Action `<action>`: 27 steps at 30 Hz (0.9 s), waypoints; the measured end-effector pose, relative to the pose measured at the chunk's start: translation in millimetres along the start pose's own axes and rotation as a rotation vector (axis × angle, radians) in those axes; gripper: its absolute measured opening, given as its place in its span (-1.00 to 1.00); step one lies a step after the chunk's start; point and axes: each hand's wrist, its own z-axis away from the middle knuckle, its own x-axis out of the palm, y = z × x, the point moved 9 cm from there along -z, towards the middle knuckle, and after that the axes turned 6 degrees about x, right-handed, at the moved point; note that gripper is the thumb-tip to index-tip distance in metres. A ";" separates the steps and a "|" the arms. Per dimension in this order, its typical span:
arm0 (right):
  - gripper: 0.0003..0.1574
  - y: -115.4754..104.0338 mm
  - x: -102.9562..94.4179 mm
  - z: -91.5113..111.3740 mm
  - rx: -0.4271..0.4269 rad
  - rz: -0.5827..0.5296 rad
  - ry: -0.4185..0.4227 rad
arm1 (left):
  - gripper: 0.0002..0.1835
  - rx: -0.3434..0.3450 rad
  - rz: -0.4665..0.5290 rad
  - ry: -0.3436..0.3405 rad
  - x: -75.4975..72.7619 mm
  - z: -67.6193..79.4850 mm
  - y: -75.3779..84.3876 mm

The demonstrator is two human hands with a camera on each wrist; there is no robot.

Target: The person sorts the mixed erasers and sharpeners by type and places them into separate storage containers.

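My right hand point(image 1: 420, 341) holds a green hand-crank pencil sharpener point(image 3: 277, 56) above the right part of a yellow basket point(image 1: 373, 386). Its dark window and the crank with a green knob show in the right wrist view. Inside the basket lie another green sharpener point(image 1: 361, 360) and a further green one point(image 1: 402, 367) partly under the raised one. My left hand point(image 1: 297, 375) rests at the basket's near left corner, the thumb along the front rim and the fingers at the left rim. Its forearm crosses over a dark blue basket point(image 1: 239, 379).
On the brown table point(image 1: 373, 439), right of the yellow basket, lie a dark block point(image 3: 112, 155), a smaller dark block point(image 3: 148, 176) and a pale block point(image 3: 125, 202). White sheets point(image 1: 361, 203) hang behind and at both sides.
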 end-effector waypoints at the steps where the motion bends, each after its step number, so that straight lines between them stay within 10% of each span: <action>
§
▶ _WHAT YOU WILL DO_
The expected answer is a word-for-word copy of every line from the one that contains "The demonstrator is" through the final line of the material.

▶ _OUTPUT FOR THIS TASK_
The demonstrator is two human hands with a camera on each wrist; there is no robot.

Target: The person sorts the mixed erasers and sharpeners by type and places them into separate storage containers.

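My right hand point(image 1: 420, 341) holds a green hand-crank pencil sharpener point(image 3: 277, 56) above the right part of a yellow basket point(image 1: 373, 386). Its dark window and the crank with a green knob show in the right wrist view. Inside the basket lie another green sharpener point(image 1: 361, 360) and a further green one point(image 1: 402, 367) partly under the raised one. My left hand point(image 1: 297, 375) rests at the basket's near left corner, the thumb along the front rim and the fingers at the left rim. Its forearm crosses over a dark blue basket point(image 1: 239, 379).
On the brown table point(image 1: 373, 439), right of the yellow basket, lie a dark block point(image 3: 112, 155), a smaller dark block point(image 3: 148, 176) and a pale block point(image 3: 125, 202). White sheets point(image 1: 361, 203) hang behind and at both sides.
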 end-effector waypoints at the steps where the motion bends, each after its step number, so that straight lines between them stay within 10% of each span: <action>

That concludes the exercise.